### [TRY IT]
Output nothing but the line containing "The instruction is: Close" and the lines after it through the end of the material below, each reproduced exactly.

########

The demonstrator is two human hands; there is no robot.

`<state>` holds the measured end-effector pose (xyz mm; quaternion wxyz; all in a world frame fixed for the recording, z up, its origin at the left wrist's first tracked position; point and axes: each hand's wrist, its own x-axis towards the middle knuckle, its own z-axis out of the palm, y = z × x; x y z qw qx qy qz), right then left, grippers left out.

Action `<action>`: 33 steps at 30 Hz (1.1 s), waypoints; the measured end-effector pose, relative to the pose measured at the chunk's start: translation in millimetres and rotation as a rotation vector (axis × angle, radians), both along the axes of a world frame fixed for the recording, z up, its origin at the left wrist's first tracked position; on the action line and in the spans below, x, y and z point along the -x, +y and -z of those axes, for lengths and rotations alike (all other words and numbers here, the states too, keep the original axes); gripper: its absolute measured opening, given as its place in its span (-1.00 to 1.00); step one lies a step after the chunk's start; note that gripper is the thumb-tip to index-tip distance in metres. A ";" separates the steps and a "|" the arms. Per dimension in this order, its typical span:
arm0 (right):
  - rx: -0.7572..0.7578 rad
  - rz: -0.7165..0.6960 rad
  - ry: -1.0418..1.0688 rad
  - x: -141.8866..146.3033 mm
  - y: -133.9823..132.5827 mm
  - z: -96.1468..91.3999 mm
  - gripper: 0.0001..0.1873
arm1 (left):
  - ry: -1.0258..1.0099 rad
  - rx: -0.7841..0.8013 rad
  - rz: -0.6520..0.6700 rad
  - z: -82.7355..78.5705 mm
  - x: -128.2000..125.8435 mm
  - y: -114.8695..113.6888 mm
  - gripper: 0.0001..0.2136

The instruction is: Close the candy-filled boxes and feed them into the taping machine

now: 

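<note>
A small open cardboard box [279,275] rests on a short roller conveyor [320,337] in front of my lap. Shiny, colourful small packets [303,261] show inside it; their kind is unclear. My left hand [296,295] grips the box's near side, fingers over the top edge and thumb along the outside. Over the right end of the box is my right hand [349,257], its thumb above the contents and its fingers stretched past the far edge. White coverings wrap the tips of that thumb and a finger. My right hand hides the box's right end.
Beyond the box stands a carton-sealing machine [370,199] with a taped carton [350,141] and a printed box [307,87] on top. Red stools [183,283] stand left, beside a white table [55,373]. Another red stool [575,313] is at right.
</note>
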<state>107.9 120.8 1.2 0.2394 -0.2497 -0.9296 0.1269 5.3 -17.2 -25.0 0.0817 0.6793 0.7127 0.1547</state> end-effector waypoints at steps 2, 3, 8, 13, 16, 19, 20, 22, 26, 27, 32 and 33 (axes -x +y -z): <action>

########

### [ANSWER BOX]
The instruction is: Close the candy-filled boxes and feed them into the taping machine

now: 

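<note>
A small open cardboard box [279,275] rests on a short roller conveyor [320,337] in front of my lap. Shiny, colourful small packets [303,261] show inside it; their kind is unclear. My left hand [296,295] grips the box's near side, fingers over the top edge and thumb along the outside. Over the right end of the box is my right hand [349,257], its thumb above the contents and its fingers stretched past the far edge. White coverings wrap the tips of that thumb and a finger. My right hand hides the box's right end.
Beyond the box stands a carton-sealing machine [370,199] with a taped carton [350,141] and a printed box [307,87] on top. Red stools [183,283] stand left, beside a white table [55,373]. Another red stool [575,313] is at right.
</note>
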<state>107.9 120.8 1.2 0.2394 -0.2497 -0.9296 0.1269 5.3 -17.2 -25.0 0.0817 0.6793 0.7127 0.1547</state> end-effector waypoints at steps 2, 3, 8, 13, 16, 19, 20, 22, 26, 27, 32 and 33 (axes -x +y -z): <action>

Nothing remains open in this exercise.